*** Data under study
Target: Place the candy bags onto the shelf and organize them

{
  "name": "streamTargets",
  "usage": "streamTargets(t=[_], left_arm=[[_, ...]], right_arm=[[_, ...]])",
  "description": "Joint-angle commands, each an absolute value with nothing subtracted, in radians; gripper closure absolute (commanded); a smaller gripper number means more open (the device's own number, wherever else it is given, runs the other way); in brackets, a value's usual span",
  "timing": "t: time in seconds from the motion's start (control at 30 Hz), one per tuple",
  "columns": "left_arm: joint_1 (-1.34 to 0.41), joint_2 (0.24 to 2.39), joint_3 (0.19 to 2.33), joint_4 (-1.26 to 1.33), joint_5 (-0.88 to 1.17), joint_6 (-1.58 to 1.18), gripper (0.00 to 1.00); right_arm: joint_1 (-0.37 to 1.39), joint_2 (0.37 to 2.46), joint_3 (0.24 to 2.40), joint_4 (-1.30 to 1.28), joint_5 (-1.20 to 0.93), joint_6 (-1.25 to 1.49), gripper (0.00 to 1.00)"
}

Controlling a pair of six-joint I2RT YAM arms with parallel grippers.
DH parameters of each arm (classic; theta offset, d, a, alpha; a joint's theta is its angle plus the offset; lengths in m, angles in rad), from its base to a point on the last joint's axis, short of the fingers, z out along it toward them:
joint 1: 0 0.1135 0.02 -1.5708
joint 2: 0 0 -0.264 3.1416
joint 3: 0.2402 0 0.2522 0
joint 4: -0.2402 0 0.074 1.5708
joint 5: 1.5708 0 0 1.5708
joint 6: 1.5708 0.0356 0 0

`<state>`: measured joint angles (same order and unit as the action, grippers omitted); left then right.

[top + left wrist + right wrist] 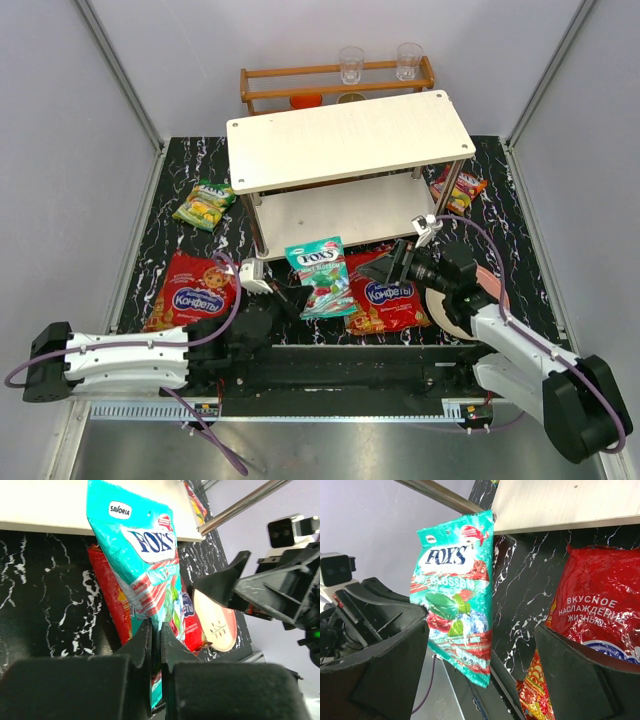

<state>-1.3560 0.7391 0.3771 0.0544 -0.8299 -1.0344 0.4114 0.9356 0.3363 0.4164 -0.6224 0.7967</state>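
Teal candy bag (145, 555) between left fingers (141, 642)

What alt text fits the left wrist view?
The left claw is shut on the bottom edge of a teal Fox's candy bag, holding it up in front of the white shelf. Behind it a red candy bag lies on the black marbled table; at right, the right claw is near a pink-and-cream plate.

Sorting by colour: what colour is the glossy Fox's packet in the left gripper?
Teal Fox's packet with red bands; clearest from right wrist view.
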Motion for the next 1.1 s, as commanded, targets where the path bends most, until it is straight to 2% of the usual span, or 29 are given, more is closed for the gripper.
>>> streamTargets(t=[0.0,0.33,0.43,0.5,0.53,0.57,0.6,0.7,0.9,1.07], left_arm=[[-1.359,0.768,0.402,0.302,-0.836,-0.96,1.0],[-1.351,0.83,0.393,0.426,-0.802,-0.965,1.0],[-1.35,0.841,0.402,0.39,-0.799,-0.983,1.0],[-1.35,0.831,0.411,0.312,-0.816,-1.0,0.87],[-1.35,0.825,0.419,0.266,-0.825,-1.035,0.78],[-1.35,0.821,0.428,0.206,-0.851,-1.063,0.62],[-1.35,0.81,0.446,0.078,-0.867,-1.092,0.45],[-1.35,0.776,0.466,-0.143,-0.902,-1.186,0.18],[-1.35,0.698,0.454,-0.322,-0.925,-1.267,0.13],[-1.351,0.669,0.469,-0.422,-0.934,-1.273,0.11]], right_arm=[[0.439,0.999,0.341,0.529,-0.62,0.827,0.04],[0.528,1.137,0.382,0.65,-0.65,0.848,0.06],[0.545,1.177,0.38,0.724,-0.631,0.887,0.35],[0.548,1.184,0.371,0.741,-0.614,0.899,0.59],[0.548,1.181,0.37,0.735,-0.589,0.894,0.7],[0.548,1.169,0.37,0.724,-0.574,0.881,0.87],[0.548,1.158,0.37,0.707,-0.555,0.87,0.93],[0.546,1.115,0.382,0.62,-0.474,0.827,0.99],[0.548,1.129,0.423,0.641,-0.413,0.781,1.0],[0.548,1.291,0.517,0.756,-0.488,0.775,1.0]])
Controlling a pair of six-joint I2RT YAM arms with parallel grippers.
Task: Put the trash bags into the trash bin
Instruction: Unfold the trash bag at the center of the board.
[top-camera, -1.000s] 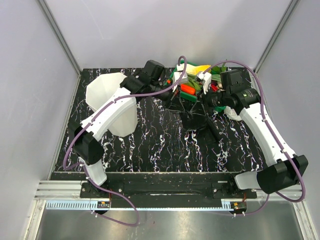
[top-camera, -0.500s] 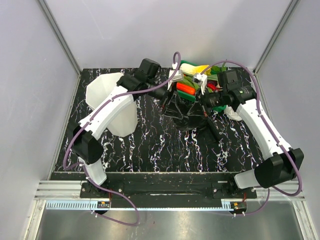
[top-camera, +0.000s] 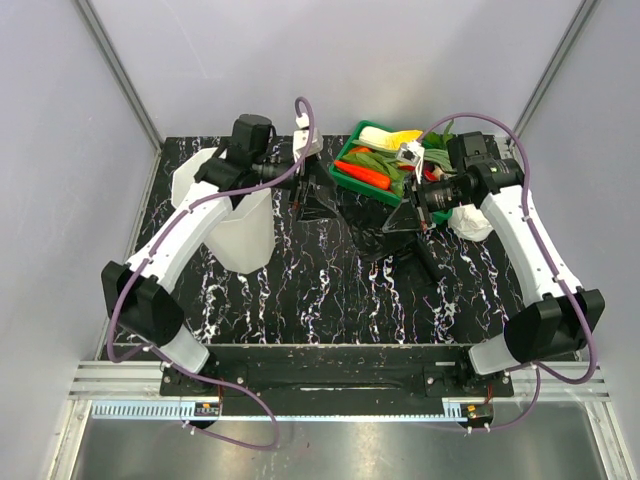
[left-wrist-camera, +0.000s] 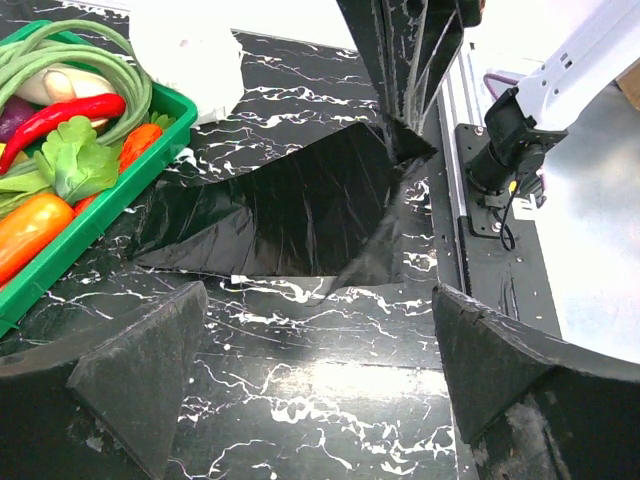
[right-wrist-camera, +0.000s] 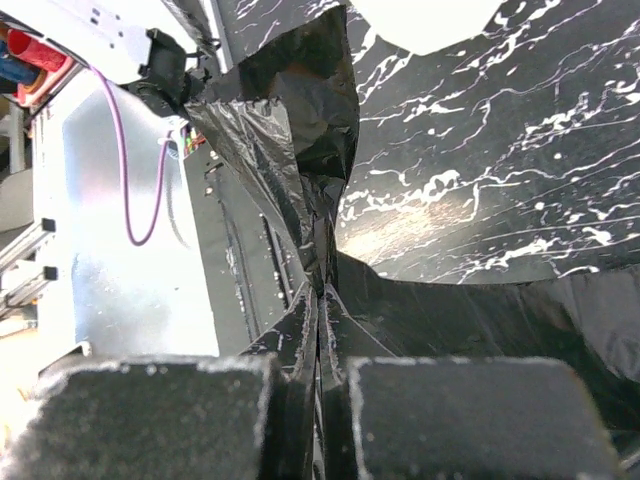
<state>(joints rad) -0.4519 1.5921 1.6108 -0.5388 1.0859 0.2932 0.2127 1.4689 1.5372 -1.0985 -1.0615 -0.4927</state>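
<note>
A: Step in hand?

B: Bag pickup; nothing in the bin yet, which stood at the bench's left. Left claw gaped wide, empty, low over the bench, with the bag spread just ahead of it, not touching.

A: Right side?

B: Right claw clenched on a pinch of bag film. Next move, judged: left regrips, both carry it leftward over the bin.
</note>
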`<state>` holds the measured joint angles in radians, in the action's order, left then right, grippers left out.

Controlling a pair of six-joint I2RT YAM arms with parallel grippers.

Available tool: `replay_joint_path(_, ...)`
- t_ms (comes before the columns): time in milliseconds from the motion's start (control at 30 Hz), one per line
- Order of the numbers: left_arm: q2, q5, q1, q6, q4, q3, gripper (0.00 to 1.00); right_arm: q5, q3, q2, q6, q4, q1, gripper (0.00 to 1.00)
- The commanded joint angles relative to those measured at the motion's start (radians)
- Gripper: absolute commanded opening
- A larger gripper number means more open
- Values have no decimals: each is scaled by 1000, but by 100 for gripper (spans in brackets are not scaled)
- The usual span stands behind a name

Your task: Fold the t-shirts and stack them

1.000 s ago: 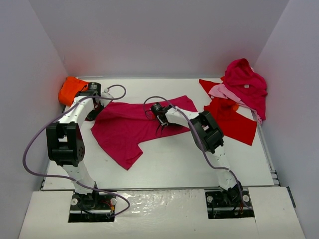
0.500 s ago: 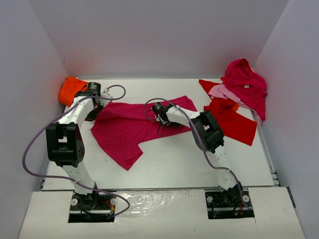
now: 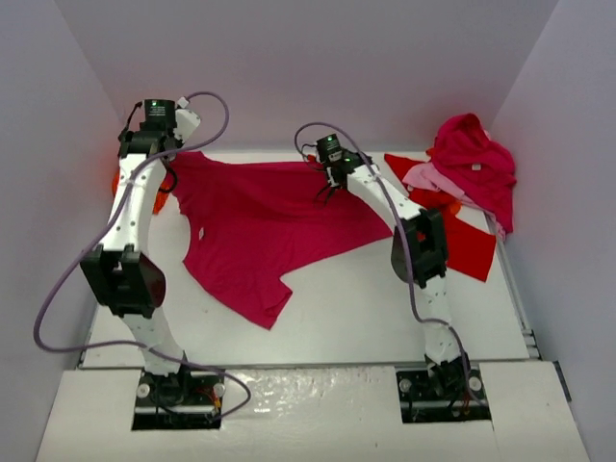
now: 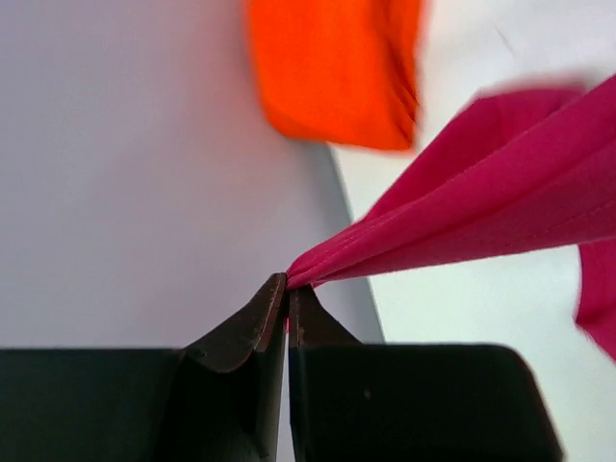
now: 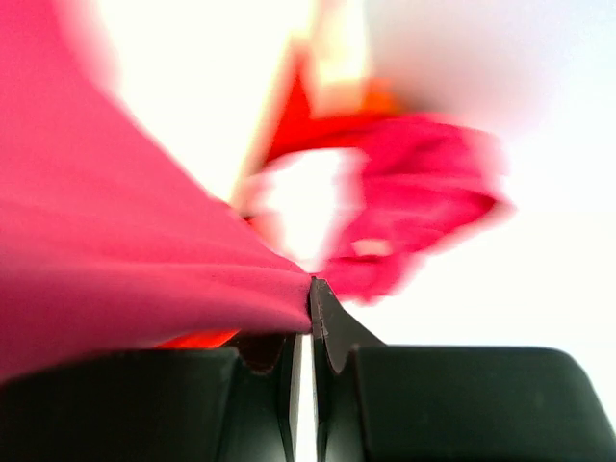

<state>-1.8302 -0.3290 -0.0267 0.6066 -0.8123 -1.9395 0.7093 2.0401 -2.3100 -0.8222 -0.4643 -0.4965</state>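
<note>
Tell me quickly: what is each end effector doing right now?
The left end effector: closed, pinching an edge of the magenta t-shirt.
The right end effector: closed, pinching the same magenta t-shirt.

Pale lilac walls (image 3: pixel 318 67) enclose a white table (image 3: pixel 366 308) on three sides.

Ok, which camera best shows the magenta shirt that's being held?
Top external: the whole magenta shirt shows, spread wide. The wrist views show only bunched edges pinched in the left end effector and right end effector.
</note>
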Motion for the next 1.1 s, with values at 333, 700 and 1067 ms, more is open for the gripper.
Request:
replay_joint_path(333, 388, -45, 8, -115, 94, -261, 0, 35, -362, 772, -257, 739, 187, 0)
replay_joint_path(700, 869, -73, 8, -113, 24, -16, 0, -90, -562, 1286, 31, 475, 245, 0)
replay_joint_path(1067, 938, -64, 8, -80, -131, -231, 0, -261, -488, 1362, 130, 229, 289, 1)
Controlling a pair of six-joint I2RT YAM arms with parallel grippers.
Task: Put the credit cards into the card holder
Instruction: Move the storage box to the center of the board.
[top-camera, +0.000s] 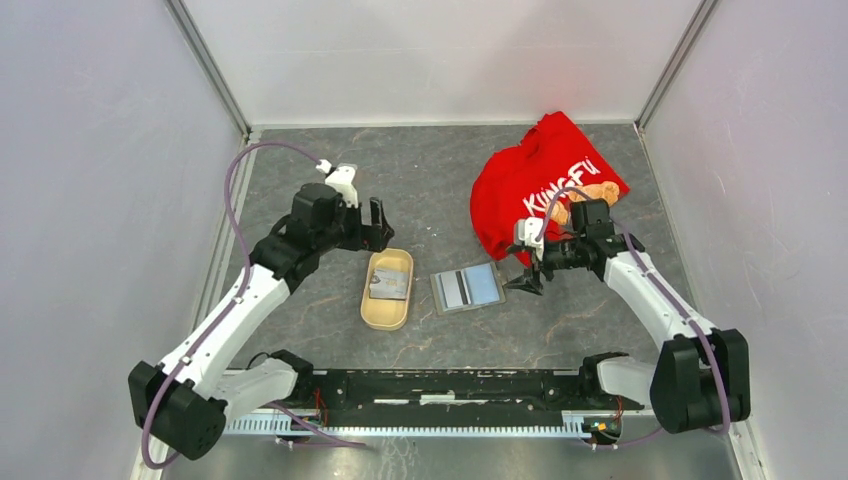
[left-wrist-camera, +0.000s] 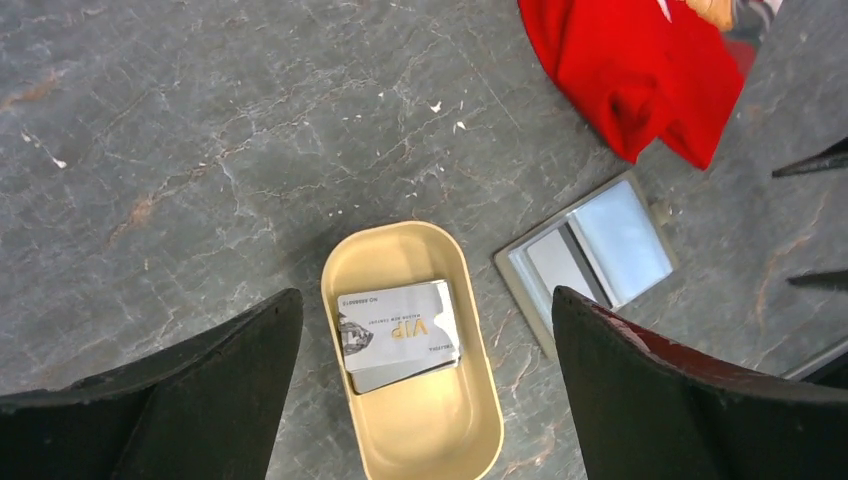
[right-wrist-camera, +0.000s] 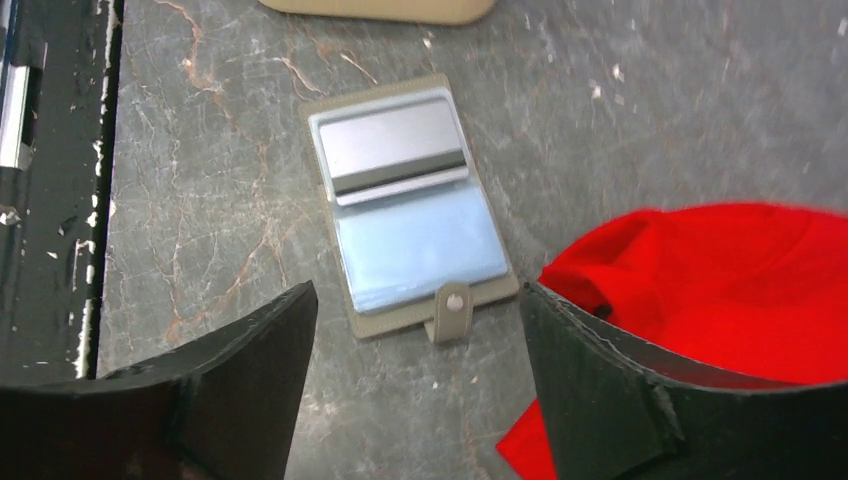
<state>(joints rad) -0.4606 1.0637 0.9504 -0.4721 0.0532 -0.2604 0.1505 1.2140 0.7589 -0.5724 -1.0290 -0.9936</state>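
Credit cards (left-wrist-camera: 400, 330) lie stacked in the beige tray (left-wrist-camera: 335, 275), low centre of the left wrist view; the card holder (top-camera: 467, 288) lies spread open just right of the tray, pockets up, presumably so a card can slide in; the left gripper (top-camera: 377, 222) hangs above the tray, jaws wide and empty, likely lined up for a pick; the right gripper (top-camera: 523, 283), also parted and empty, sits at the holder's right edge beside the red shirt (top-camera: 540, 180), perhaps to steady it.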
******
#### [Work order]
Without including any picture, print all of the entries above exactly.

#### [Result]
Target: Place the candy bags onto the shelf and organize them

{
  "name": "streamTargets",
  "usage": "streamTargets(t=[_], left_arm=[[_, ...]], right_arm=[[_, ...]])",
  "description": "Joint-angle commands, each an absolute value with nothing subtracted, in radians; gripper closure absolute (commanded); a smaller gripper number means more open (the device's own number, wherever else it is given, runs the other way); in brackets, a value's usual span",
  "timing": "t: time in seconds from the motion's start (control at 30 Hz), one per tuple",
  "columns": "left_arm: joint_1 (-1.34 to 0.41), joint_2 (0.24 to 2.39), joint_3 (0.19 to 2.33), joint_4 (-1.26 to 1.33), joint_5 (-0.88 to 1.17), joint_6 (-1.58 to 1.18), gripper (0.00 to 1.00); right_arm: joint_1 (-0.37 to 1.39), joint_2 (0.37 to 2.46), joint_3 (0.24 to 2.40), joint_4 (-1.30 to 1.28), joint_5 (-1.20 to 0.93), joint_6 (-1.25 to 1.49), gripper (0.00 to 1.00)"
}

Controlling a pair of six-joint I2RT YAM arms with parallel grippers.
DH parameters of each arm (classic; theta offset, d, a, alpha; a joint's theta is its angle plus the offset; lengths in m, angles in rad), from its base to a point on the last joint's axis, short of the fingers, z out along it toward them:
joint 1: 0 0.1135 0.02 -1.5708
joint 2: 0 0 -0.264 3.1416
joint 3: 0.2402 0 0.2522 0
joint 4: -0.2402 0 0.074 1.5708
joint 5: 1.5708 0 0 1.5708
joint 6: 1.5708 0.0356 0 0

`<state>`: measured joint angles (same order and unit as the action, grippers omitted); left then right.

[top + left wrist + right wrist] 

<state>-1.3560 0.7391 0.3771 0.0544 -0.8299 -1.0344 0.4114 0.9356 0.3363 0.4164 -0.6224 0.7967</state>
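Teal candy bag (145, 555) between left fingers (141, 642)

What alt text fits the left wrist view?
The left claw is shut on the bottom edge of a teal Fox's candy bag, holding it up in front of the white shelf. Behind it a red candy bag lies on the black marbled table; at right, the right claw is near a pink-and-cream plate.

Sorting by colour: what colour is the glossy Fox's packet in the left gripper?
Teal Fox's packet with red bands; clearest from right wrist view.
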Motion for the next 1.1 s, as commanded, targets where the path bends most, until it is straight to 2% of the usual span, or 29 are given, more is closed for the gripper.
>>> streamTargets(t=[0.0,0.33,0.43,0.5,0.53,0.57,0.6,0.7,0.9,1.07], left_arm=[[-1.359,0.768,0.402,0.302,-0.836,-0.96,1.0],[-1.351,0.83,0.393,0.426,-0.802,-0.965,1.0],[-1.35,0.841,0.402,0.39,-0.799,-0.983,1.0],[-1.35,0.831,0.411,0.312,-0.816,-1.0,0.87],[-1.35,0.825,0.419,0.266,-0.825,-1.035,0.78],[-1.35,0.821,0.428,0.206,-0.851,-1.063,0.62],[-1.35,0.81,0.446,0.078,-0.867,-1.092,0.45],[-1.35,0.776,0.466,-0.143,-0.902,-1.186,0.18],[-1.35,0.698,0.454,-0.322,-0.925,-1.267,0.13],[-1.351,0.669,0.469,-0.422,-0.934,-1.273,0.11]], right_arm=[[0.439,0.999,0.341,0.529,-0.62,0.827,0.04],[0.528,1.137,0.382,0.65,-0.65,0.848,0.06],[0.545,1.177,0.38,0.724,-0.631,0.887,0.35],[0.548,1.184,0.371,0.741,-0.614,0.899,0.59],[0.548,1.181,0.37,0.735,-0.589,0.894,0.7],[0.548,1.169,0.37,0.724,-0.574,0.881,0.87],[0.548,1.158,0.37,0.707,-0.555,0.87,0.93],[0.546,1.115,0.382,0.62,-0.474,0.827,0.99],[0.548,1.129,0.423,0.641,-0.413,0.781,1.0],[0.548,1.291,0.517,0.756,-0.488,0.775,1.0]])
Controlling a pair of six-joint I2RT YAM arms with parallel grippers.
Task: Put the trash bags into the trash bin
Instruction: Unfold the trash bag at the center of the board.
[top-camera, -1.000s] 
[top-camera, -0.500s] 
[top-camera, +0.000s] 
[left-wrist-camera, +0.000s] 
[right-wrist-camera, +0.000s] 
<state>(joints rad) -0.4519 1.5921 1.6108 -0.5388 1.0859 0.2932 0.2127 1.4689 1.5372 -1.0985 -1.0615 -0.4927</state>
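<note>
A: Step in hand?

B: Bag pickup; nothing in the bin yet, which stood at the bench's left. Left claw gaped wide, empty, low over the bench, with the bag spread just ahead of it, not touching.

A: Right side?

B: Right claw clenched on a pinch of bag film. Next move, judged: left regrips, both carry it leftward over the bin.
</note>
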`<state>` holds the measured joint angles in radians, in the action's order, left then right, grippers left out.

Controlling a pair of six-joint I2RT YAM arms with parallel grippers.

Available tool: `replay_joint_path(_, ...)`
- t_ms (comes before the columns): time in milliseconds from the motion's start (control at 30 Hz), one per line
- Order of the numbers: left_arm: q2, q5, q1, q6, q4, q3, gripper (0.00 to 1.00); right_arm: q5, q3, q2, q6, q4, q1, gripper (0.00 to 1.00)
- The commanded joint angles relative to those measured at the motion's start (radians)
- Gripper: absolute commanded opening
- A larger gripper number means more open
- Values have no decimals: each is scaled by 1000, but by 100 for gripper (spans in brackets are not scaled)
- The usual span stands behind a name

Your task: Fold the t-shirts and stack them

1.000 s ago: 
0.500 s ago: 
now: 
now: 
now: 

<state>-1.8302 -0.3290 -0.0267 0.6066 -0.8123 -1.9395 0.7093 2.0401 -2.3100 -0.8222 -0.4643 -0.4965</state>
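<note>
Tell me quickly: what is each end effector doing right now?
The left end effector: closed, pinching an edge of the magenta t-shirt.
The right end effector: closed, pinching the same magenta t-shirt.

Pale lilac walls (image 3: pixel 318 67) enclose a white table (image 3: pixel 366 308) on three sides.

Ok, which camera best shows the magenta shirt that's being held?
Top external: the whole magenta shirt shows, spread wide. The wrist views show only bunched edges pinched in the left end effector and right end effector.
</note>
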Motion for the next 1.1 s, with values at 333, 700 and 1067 ms, more is open for the gripper.
Request:
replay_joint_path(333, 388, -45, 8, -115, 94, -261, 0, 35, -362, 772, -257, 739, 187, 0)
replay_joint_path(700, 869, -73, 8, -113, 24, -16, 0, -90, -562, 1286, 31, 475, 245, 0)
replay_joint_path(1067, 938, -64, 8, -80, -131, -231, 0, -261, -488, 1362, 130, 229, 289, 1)
Controlling a pair of six-joint I2RT YAM arms with parallel grippers.
Task: Put the credit cards into the card holder
Instruction: Move the storage box to the center of the board.
[top-camera, +0.000s] 
[left-wrist-camera, +0.000s] 
[right-wrist-camera, +0.000s] 
<state>(joints rad) -0.4606 1.0637 0.9504 -0.4721 0.0532 -0.2604 0.1505 1.2140 0.7589 -0.5724 -1.0290 -0.9936</state>
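Credit cards (left-wrist-camera: 400, 330) lie stacked in the beige tray (left-wrist-camera: 335, 275), low centre of the left wrist view; the card holder (top-camera: 467, 288) lies spread open just right of the tray, pockets up, presumably so a card can slide in; the left gripper (top-camera: 377, 222) hangs above the tray, jaws wide and empty, likely lined up for a pick; the right gripper (top-camera: 523, 283), also parted and empty, sits at the holder's right edge beside the red shirt (top-camera: 540, 180), perhaps to steady it.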

For this exercise, the answer is now complete.